I got my first Droid at the end of 2010. It was great. I downloaded all these apps, stayed on top of things on Facebook, found my way around with Google Maps, discovered geo-caching and Yelping, calorie tracking, Instagram, Pandora in my pocket, etc. It became like a third arm or something. A tool for my life.
But over time I noticed that it was stealing my life. In little 30-second blips. Ten-minute breaks. A check-in here, a tweet there. Tick, tick, tick.

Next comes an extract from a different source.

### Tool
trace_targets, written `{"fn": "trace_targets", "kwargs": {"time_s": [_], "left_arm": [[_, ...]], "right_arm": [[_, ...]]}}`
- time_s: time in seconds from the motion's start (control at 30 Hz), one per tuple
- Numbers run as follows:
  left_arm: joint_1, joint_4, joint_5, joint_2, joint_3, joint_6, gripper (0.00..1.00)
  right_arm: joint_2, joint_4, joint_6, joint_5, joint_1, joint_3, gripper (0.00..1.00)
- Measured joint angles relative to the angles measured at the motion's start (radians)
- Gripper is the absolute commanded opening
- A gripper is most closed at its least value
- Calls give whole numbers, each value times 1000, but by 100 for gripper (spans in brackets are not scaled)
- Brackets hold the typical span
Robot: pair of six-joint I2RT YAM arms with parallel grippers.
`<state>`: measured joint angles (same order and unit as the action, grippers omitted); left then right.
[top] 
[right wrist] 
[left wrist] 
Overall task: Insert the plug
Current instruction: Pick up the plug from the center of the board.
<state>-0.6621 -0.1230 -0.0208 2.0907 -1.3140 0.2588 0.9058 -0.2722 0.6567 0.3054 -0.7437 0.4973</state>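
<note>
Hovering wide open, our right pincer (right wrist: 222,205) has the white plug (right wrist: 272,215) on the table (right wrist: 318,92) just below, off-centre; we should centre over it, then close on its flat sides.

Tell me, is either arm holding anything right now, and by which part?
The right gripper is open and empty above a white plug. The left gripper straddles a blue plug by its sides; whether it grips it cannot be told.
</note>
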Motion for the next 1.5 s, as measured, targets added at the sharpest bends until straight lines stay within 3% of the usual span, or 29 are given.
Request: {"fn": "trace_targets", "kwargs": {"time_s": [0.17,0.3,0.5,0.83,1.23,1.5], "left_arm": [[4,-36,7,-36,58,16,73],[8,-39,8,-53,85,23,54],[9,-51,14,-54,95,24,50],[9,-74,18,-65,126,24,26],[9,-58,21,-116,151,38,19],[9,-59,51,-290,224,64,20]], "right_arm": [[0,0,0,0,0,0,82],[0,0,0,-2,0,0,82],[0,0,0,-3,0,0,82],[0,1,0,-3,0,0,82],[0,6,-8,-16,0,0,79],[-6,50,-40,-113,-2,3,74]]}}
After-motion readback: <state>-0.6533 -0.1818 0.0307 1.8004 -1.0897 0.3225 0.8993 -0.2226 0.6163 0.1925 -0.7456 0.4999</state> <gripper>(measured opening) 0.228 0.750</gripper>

I considered getting rid of it before Charles was born, but then when he arrived, I absolutely relied on it to get anything done at all. He was a very "in arms" baby, and my days at home were spent in our ugly but oh-so-comfy plaid rocker, holding him as he nursed and slept, with phone in-hand. It was great, and I'm glad I had it during that time.
But as he started needing more interaction, more eye-contact, I started to realize that I was putting him off so I could scroll a bit more through Facebook or finish watching that YouTube video. But I didn't want to give it up! I used it to upload pictures of him to Instagram, right? And to stay in touch with other mommas and get advice about him, didn't I? So really it was good for Charles that I had it... wasn't it?

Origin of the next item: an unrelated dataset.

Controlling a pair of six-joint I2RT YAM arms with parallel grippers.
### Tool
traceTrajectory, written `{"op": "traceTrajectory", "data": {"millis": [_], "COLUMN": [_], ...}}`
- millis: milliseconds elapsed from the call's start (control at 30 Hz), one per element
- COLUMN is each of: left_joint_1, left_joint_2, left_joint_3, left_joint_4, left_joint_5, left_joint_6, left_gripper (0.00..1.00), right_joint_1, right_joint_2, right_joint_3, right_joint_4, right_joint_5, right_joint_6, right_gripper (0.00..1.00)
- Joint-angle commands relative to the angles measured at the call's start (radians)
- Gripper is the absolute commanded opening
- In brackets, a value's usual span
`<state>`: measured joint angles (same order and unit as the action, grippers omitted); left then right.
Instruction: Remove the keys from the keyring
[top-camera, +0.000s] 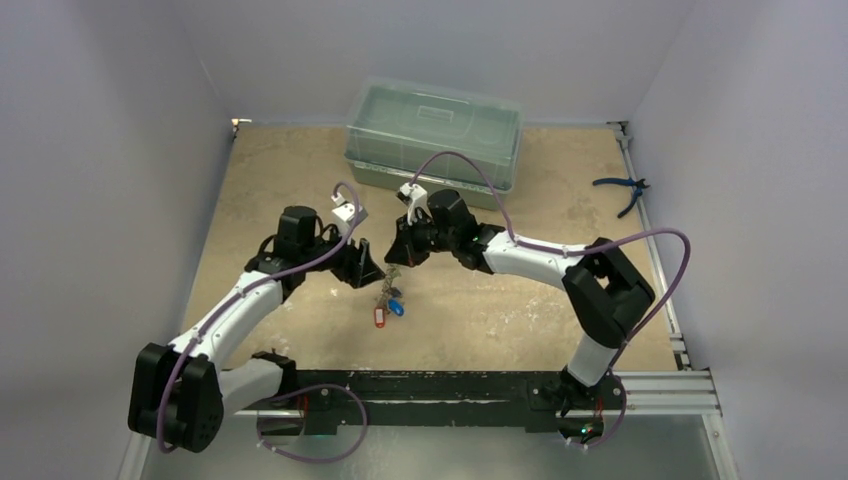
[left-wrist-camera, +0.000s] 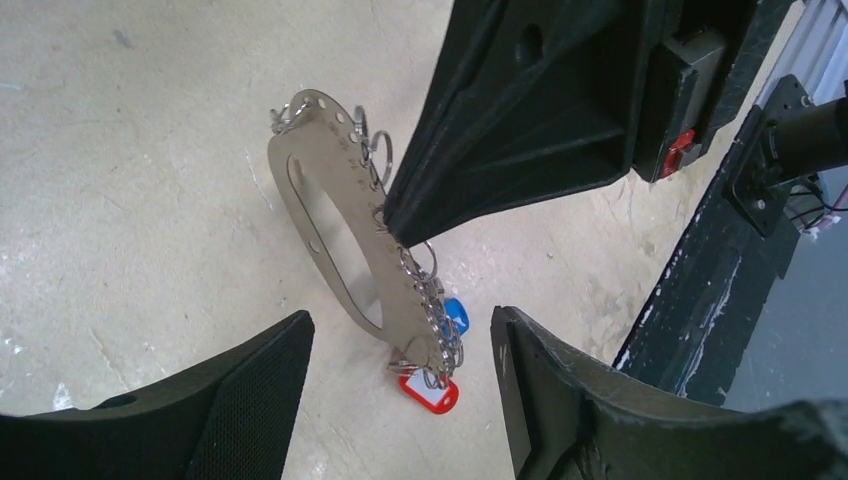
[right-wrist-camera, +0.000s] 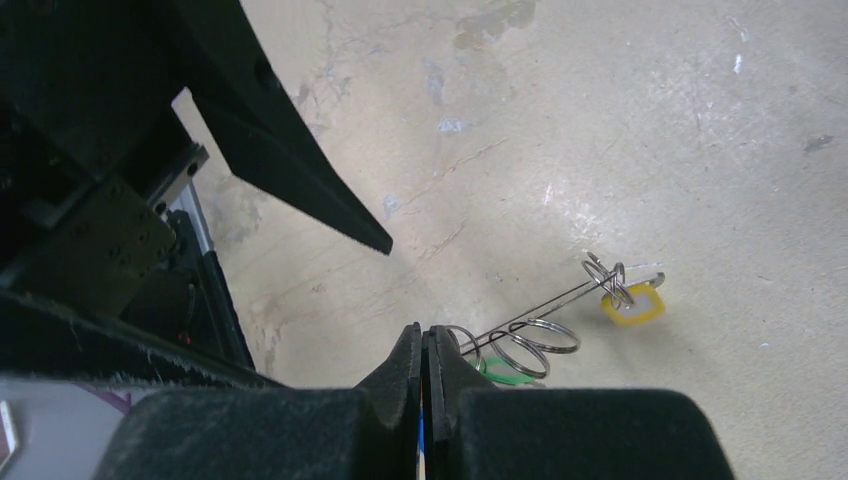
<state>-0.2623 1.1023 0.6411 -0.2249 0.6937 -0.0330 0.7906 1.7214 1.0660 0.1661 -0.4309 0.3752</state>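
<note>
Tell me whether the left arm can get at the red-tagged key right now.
Probably yes. The left tool is open, and the red-tagged key hangs free ahead of its gap; the right tool grips the keyring higher up.

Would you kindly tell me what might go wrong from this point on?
The right gripper pinches only the thin edge of the keyring, so it may twist or slip free under a pull. The open left gripper faces tightly bunched keys and could catch several at once.
</note>
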Motion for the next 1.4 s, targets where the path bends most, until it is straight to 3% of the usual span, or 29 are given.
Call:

Yet the feeling that I was loosing moments of his babyhood to this hypnotic screen kept nagging me.
It didn't take long for Charles to become preoccupied with the screen too, and to reach for it and stare at it right along with me. I didn't like that at all. I didn't want him to be like all those kids--even toddlers--with the iPods glued to their hands all day. I didn't want it to be a digital pacifier, an easy way to keep him quiet while ignoring whatever real need he wanted met. I don't want him to be the two-year-old that's fluent in touch-screen-ese.

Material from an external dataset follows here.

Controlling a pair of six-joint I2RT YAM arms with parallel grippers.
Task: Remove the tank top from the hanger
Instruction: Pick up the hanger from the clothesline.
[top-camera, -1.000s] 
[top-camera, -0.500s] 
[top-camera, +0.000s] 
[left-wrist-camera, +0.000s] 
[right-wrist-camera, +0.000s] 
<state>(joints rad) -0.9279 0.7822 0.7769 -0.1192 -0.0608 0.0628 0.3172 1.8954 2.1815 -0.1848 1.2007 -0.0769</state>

So last week we bought a used flip-phone on eBay. Today we went to the Verizon store and "down-graded" my account. And I am now the proud user of a Samsung Convoy 2. I feel so free--it's such a relief to be un-tethered. It's been a strange afternoon; I keep pulling it out to "do something" with it, but there's nothing to do except text folks (because who actually uses to a cell phone to call people anymore, right?) and take the occasional picture with the okay-camera.
I want to be fully present with my family, just as I want them to be fully present with me. It will definitely be an adjustment, but I feel I've made a good decision.